EXERCISE INSTRUCTIONS: Each line of the material, from the first through the one containing "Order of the", is to be written out exactly.

|---|

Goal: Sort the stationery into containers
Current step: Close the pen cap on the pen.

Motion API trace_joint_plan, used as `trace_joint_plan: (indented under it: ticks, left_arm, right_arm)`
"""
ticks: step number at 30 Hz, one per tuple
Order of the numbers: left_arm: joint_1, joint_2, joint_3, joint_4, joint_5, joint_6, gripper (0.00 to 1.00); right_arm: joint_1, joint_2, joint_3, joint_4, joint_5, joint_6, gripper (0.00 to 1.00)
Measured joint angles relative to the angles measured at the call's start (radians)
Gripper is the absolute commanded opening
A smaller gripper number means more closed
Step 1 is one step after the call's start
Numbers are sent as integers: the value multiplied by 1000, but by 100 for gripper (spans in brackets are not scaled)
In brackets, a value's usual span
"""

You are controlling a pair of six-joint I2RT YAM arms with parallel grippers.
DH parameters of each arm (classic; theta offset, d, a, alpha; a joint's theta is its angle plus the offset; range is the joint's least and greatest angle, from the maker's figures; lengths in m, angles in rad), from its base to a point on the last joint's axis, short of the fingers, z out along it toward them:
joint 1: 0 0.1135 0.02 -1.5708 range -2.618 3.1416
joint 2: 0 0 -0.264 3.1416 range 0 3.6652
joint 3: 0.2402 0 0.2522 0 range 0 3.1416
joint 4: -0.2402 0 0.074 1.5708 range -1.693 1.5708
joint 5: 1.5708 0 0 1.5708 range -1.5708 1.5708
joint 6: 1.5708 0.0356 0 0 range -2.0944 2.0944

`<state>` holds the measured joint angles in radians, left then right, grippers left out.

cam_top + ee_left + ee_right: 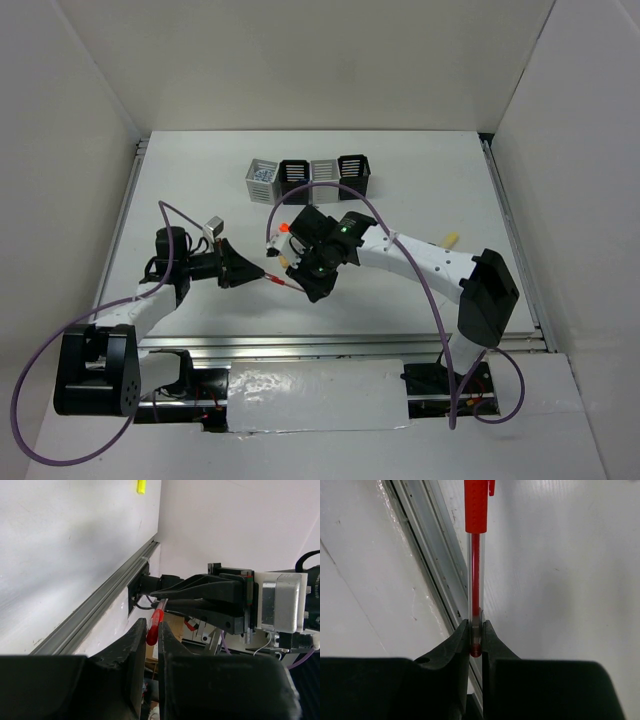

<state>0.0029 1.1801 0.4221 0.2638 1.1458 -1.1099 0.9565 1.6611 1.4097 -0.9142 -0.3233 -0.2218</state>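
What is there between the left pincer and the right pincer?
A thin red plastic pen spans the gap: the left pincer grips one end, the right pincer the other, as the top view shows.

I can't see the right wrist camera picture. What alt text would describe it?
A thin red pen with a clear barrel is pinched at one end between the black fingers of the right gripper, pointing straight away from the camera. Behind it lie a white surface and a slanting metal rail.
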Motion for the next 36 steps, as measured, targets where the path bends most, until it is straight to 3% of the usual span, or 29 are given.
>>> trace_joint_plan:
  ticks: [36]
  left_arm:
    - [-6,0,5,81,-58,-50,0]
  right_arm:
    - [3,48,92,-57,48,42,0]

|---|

WRITTEN ANSWER:
Goal: Sort the stationery into containers
Current step: Close the pen cap on the pen.

Motion API trace_joint_plan, used as `trace_joint_plan: (indented under it: ticks, left_arm, right_arm)`
"""
ticks: step number at 30 Hz, one per tuple
Order of the numbers: left_arm: joint_1, joint_2, joint_3, joint_4, joint_5, joint_6, gripper (0.00 to 1.00); right_arm: joint_1, joint_2, joint_3, joint_4, joint_5, joint_6, gripper (0.00 to 1.00)

The requested output is now complete.